*WHAT YOU SHOULD DO*
Check every line below for the word "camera" and copy each one that has it.

*SUPPLIED INFORMATION*
⁂

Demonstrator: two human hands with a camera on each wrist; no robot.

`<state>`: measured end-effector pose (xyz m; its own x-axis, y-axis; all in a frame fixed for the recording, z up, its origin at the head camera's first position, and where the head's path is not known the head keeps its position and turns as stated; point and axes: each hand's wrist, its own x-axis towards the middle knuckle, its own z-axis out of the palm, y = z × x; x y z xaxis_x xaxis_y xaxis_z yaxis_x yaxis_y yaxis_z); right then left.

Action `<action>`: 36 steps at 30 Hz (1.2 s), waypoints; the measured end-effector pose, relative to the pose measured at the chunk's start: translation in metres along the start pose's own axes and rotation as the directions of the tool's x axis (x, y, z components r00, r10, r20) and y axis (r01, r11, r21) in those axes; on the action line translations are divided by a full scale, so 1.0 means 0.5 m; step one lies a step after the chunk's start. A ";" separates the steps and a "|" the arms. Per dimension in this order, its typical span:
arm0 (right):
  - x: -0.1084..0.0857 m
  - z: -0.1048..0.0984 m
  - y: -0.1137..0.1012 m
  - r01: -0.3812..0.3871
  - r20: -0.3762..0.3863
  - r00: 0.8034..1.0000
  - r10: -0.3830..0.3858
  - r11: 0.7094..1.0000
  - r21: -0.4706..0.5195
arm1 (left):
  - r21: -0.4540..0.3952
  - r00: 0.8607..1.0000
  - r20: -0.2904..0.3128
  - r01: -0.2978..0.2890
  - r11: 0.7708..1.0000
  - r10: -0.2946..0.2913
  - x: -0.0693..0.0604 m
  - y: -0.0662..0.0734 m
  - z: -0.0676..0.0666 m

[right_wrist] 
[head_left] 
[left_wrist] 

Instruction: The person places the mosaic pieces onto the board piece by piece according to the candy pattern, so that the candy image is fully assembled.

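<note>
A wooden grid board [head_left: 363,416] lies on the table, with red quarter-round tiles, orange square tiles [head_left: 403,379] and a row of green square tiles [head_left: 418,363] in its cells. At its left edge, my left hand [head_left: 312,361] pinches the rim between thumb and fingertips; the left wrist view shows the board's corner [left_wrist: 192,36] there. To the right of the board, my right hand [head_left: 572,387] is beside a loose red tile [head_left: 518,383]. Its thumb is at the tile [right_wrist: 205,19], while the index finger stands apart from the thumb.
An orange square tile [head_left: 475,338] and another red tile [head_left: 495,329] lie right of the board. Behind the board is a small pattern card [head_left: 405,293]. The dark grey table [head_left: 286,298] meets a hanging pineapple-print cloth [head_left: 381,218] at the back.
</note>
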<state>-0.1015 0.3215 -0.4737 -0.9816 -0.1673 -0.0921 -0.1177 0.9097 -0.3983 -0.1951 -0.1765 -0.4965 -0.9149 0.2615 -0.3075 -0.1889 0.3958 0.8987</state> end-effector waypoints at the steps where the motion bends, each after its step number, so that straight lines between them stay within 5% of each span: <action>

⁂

*TASK ANSWER*
Demonstrator: two human hands with a camera on each wrist; no robot.
`<state>`: measured end-effector pose (xyz m; its own x-axis, y-axis; all in a frame fixed for the recording, z up, its origin at the head camera's first position, and where the head's path is not known the head keeps its position and turns as stated; point and axes: each hand's wrist, its own x-axis towards the middle knuckle, its own z-axis out of the palm, y = z × x; x y z xaxis_x xaxis_y xaxis_z yaxis_x yaxis_y yaxis_z); right then left.

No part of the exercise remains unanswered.